▶ [Task] What is the number of lines in the entries that include the word "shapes"? Respond with the number only.

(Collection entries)
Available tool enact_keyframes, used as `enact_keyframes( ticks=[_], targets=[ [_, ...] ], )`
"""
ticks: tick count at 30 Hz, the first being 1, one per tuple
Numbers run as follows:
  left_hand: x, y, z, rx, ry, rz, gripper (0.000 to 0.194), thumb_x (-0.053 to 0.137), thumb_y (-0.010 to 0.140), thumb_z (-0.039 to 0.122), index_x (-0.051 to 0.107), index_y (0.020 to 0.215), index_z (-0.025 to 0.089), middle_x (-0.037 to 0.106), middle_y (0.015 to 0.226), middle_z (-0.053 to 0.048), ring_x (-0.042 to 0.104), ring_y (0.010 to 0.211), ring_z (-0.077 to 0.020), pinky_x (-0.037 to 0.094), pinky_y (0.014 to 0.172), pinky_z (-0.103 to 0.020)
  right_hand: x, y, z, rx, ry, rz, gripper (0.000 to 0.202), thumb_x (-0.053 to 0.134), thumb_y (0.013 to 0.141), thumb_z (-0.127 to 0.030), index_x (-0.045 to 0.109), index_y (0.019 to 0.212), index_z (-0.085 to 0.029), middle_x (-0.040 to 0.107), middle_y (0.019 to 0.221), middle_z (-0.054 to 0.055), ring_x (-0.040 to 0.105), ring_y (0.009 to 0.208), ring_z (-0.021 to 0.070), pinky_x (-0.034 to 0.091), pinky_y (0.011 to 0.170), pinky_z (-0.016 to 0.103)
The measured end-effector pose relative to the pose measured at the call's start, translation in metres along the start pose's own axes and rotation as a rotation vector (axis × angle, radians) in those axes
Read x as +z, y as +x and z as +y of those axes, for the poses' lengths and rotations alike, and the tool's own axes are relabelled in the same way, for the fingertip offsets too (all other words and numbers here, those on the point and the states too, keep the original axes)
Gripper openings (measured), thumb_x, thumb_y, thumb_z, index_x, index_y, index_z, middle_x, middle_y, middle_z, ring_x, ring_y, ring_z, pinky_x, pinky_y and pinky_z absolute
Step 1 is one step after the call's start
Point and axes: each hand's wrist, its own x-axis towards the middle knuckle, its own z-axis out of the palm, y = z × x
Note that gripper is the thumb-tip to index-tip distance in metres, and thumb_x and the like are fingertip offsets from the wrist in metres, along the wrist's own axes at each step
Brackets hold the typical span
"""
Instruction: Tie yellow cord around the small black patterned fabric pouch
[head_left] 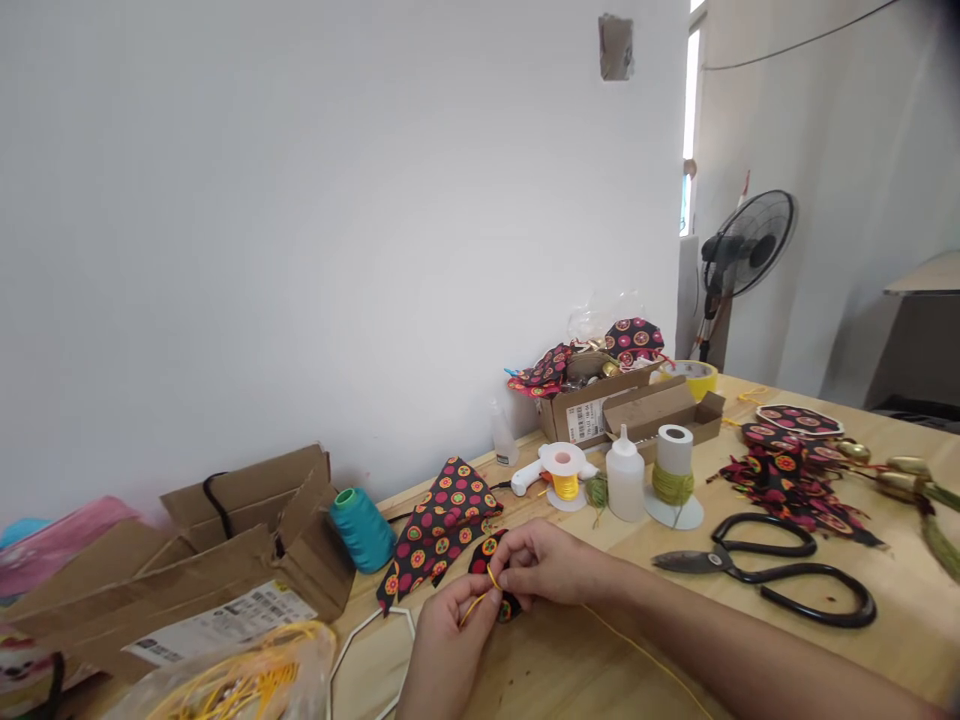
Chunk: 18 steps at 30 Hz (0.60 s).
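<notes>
My left hand [454, 640] and my right hand [551, 568] meet low in the middle of the head view, fingertips pinched on a thin yellow cord [643, 650]. A small loop of it stands up between the fingers, and its long end trails under my right forearm to the bottom edge. Just behind the fingers is a small dark patterned fabric piece [489, 550], partly covered by my right hand. Beyond it lies a larger patterned cloth [450, 515]. A white octagonal frame [367, 625] lies left of my left hand.
Black-handled scissors [750, 570] lie at the right, near patterned fabric pieces [795, 475]. Behind stand a glue bottle [625, 478], a green thread spool [673, 480] and a glue gun [529, 476]. A teal spool [363, 530] and a cardboard box [307, 560] are at the left.
</notes>
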Motion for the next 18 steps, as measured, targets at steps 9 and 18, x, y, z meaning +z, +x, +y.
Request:
enact_keyframes(
  ticks=[9, 18],
  targets=[
    [0.001, -0.002, 0.000, 0.004, 0.014, 0.050, 0.021, 0.056, 0.068, 0.028, 0.067, 0.076, 0.013, 0.067, 0.067, -0.005, 0.057, 0.063, -0.0172, 0.041, 0.058, -0.022, -0.004, -0.002, 0.003, -0.024, -0.199, 0.042, 0.016, 0.052, 0.070, -0.020, 0.053, 0.085, -0.014, 0.044, 0.047, -0.008, 0.041, 0.039, 0.0050, 0.031, 0.037, 0.014],
    [0.004, -0.005, 0.004, -0.003, 0.066, 0.109, 0.020, 0.058, 0.067, 0.029, 0.067, 0.073, 0.013, 0.067, 0.068, -0.004, 0.058, 0.063, -0.0160, 0.041, 0.058, -0.021, -0.009, -0.012, -0.006, -0.127, -0.589, 0.051, 0.016, 0.048, 0.070, -0.017, 0.050, 0.055, -0.014, 0.038, 0.047, -0.006, 0.031, 0.045, 0.0047, 0.018, 0.043, 0.018]
  ],
)
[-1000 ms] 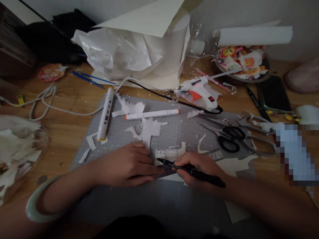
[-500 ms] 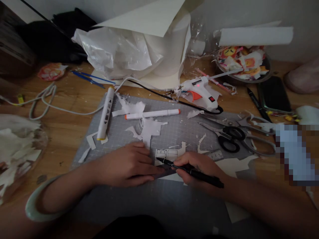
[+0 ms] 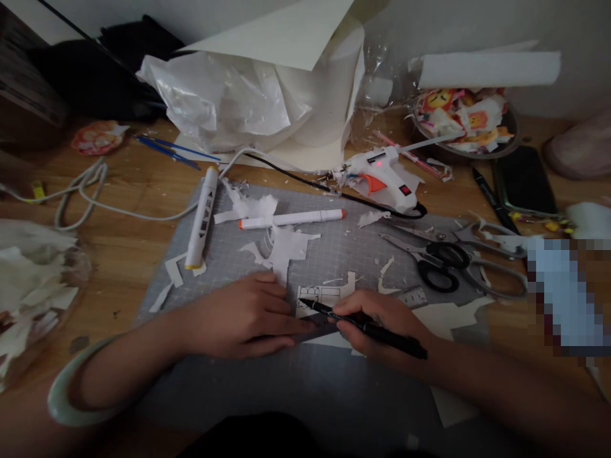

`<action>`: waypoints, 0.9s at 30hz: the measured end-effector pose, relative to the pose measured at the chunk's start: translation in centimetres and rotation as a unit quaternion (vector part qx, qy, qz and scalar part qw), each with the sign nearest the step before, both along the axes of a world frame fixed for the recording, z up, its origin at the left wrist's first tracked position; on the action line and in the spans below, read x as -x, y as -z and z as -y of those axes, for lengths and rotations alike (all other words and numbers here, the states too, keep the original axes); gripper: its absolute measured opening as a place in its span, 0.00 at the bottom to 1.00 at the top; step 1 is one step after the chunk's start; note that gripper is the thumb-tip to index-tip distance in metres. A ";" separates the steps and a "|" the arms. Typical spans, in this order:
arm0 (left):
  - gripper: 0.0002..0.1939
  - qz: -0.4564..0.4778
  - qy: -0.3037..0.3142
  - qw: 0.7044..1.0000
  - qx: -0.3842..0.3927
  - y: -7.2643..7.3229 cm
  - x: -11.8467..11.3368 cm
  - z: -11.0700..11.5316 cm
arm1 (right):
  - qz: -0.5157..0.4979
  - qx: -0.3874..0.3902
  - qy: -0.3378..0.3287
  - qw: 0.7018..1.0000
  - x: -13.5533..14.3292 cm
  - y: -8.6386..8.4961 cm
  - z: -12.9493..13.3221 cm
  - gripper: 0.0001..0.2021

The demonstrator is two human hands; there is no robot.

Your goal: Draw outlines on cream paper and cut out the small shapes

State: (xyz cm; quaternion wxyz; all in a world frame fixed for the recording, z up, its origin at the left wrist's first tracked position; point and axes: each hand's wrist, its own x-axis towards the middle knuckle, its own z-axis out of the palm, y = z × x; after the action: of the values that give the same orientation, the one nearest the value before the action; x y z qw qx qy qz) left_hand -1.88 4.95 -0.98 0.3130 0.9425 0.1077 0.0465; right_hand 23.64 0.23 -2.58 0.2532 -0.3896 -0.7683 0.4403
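Observation:
A black pen (image 3: 391, 337) is pinched in my right hand (image 3: 377, 321), its tip on a small white paper piece (image 3: 329, 296) with black lines drawn in boxes. My left hand (image 3: 255, 312) lies flat, fingers stretched toward the paper, index fingertip on a ruler (image 3: 329, 326) along the paper's lower edge. The ruler's middle is hidden by my right hand; its end shows beyond it. Under both hands is a grey cutting mat (image 3: 229, 394). A cut white paper scrap (image 3: 291, 245) reaches down to my left fingers.
A yellow-tipped marker (image 3: 203, 216) and an orange-tipped marker (image 3: 291, 219) lie on the mat. Black-handled scissors (image 3: 436, 267) rest at right, a white glue gun (image 3: 391, 178) behind. A metal bowl (image 3: 510, 137) of wrappers, a phone (image 3: 525, 181) and a plastic bag (image 3: 229, 102) stand farther back.
The pen tip has shifted up slightly on the paper piece, and more black line shows in the left box. My left hand has stayed in place.

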 end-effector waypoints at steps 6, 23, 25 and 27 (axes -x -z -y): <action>0.15 -0.006 0.002 1.000 -0.004 0.0 0.0 0.0 | -0.005 0.018 0.000 1.000 -0.1 -0.2 0.0 0.04; 0.15 -0.009 0.004 1.000 0.012 0.1 0.0 0.0 | -0.026 0.014 0.010 1.000 -0.2 0.2 0.2 0.05; 0.15 -0.010 0.004 1.000 0.010 0.0 -0.1 -0.1 | -0.024 0.014 0.007 1.000 -0.2 0.1 0.2 0.05; 0.15 -0.010 0.004 1.000 0.008 0.0 -0.1 -0.1 | -0.023 0.011 0.006 1.000 -0.2 0.1 0.2 0.05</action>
State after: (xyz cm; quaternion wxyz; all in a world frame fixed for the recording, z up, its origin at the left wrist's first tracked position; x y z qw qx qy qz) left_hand -1.81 5.04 -0.99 0.3198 0.9407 0.1078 0.0346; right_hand 23.82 0.01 -2.68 0.2691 -0.3873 -0.7549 0.4558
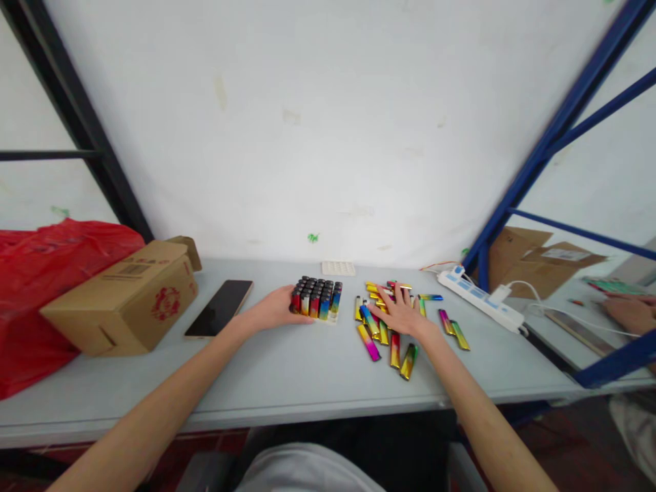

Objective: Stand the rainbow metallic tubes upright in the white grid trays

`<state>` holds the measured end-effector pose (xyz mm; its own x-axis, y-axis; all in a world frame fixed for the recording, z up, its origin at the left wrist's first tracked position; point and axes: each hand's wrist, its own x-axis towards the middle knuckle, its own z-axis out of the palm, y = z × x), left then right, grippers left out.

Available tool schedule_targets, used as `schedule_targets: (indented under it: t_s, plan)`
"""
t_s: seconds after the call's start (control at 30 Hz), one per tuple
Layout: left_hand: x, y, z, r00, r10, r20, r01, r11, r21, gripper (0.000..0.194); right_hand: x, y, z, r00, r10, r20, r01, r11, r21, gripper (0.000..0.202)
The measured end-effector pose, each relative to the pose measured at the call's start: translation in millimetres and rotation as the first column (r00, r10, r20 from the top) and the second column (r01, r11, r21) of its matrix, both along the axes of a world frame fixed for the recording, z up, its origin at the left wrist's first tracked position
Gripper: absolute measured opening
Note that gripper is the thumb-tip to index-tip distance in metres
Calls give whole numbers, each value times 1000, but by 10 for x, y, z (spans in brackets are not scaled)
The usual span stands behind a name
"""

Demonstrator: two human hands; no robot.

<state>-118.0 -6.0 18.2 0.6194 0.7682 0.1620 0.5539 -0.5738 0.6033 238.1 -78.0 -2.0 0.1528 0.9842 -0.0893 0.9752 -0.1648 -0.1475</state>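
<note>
A block of upright lighters (316, 297) with black tops and shiny coloured bodies stands in rows on the table, in a pale tray (331, 318) that shows at its right front corner. My left hand (279, 307) is curved against the left side of this block, its fingers partly hidden behind it. To the right, my right hand (398, 312) rests with fingers spread over a loose pile of metallic lighters (380, 331). Nothing is visibly gripped in it. Two lighters (454, 328) lie apart on the right.
A white perforated tray (338, 268) lies near the wall. At left are a phone (220, 309), a cardboard box (128, 297) and a red plastic bag (46, 273). A power strip (480, 298) and blue frame (517, 178) border the right, where another person's hand (633, 313) shows.
</note>
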Motion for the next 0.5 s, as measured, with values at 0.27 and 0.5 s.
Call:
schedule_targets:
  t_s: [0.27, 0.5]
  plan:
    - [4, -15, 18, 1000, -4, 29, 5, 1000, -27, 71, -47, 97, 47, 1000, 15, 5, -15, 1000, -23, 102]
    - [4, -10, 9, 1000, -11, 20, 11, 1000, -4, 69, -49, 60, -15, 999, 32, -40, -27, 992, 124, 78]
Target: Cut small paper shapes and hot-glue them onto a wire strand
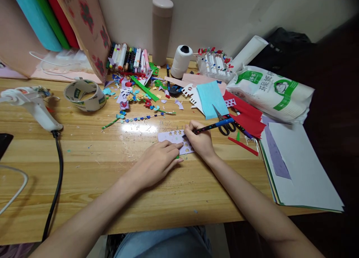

▶ [Reply to the task] 2